[GOAL OF THE EXERCISE]:
What is the number of lines in the listing that contain "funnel"? Give that number only.

[COLLECTED MATERIAL]:
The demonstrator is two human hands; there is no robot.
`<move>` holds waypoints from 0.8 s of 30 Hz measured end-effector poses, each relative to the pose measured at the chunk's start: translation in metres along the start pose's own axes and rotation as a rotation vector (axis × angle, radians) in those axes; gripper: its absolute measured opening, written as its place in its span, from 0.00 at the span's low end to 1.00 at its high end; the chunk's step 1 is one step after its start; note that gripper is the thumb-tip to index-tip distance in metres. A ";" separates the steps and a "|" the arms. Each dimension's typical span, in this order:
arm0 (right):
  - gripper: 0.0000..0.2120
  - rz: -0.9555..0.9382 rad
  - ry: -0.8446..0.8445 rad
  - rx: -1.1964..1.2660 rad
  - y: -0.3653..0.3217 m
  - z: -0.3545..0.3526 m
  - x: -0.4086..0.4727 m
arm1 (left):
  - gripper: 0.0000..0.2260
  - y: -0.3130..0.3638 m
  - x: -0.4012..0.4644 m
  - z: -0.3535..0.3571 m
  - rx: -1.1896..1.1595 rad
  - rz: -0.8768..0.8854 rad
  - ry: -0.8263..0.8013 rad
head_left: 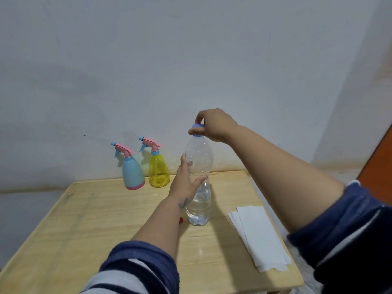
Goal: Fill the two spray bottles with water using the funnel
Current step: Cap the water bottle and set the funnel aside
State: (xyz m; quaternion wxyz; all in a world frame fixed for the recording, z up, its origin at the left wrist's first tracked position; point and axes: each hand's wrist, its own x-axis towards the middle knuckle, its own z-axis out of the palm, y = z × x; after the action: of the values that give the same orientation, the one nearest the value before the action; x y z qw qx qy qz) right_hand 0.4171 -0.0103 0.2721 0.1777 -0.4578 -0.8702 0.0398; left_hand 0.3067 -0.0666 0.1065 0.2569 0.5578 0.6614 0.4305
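Note:
A tall clear water bottle (199, 164) stands upright in the middle of the wooden table (84, 219), partly filled with water. My left hand (185, 179) holds its body at mid height. My right hand (212, 125) pinches its blue cap (197, 126) from above. Two spray bottles stand at the table's far edge by the wall: a light blue one (132, 172) with a pink trigger head and a yellow see-through one (158, 169) to its right. A small red-orange thing (181, 219) peeks out behind my left forearm; mostly hidden.
White paper towels (258, 236) lie folded on the table's right side. A pale wall rises just behind the table. An orange-red panel (377, 162) shows at the far right edge.

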 end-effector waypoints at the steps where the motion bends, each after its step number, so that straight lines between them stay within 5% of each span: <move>1: 0.18 -0.006 -0.012 0.014 -0.002 0.000 0.001 | 0.43 0.000 0.000 0.000 -0.006 -0.003 0.003; 11: 0.15 -0.071 -0.273 -0.107 -0.007 -0.035 0.003 | 0.42 -0.002 0.000 -0.001 -0.014 0.018 -0.018; 17: 0.21 -0.054 -0.138 -0.222 -0.008 -0.013 0.007 | 0.41 -0.004 -0.001 -0.001 -0.011 0.024 0.012; 24: 0.22 0.113 0.203 -0.262 -0.010 0.019 -0.001 | 0.42 -0.004 -0.001 0.003 -0.024 0.014 0.062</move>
State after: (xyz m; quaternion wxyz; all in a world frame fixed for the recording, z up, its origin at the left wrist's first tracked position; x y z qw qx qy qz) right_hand 0.4034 -0.0147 0.2559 0.2008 -0.5271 -0.8183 -0.1105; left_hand 0.3075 -0.0671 0.1010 0.2400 0.5458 0.6600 0.4571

[ANSWER]:
2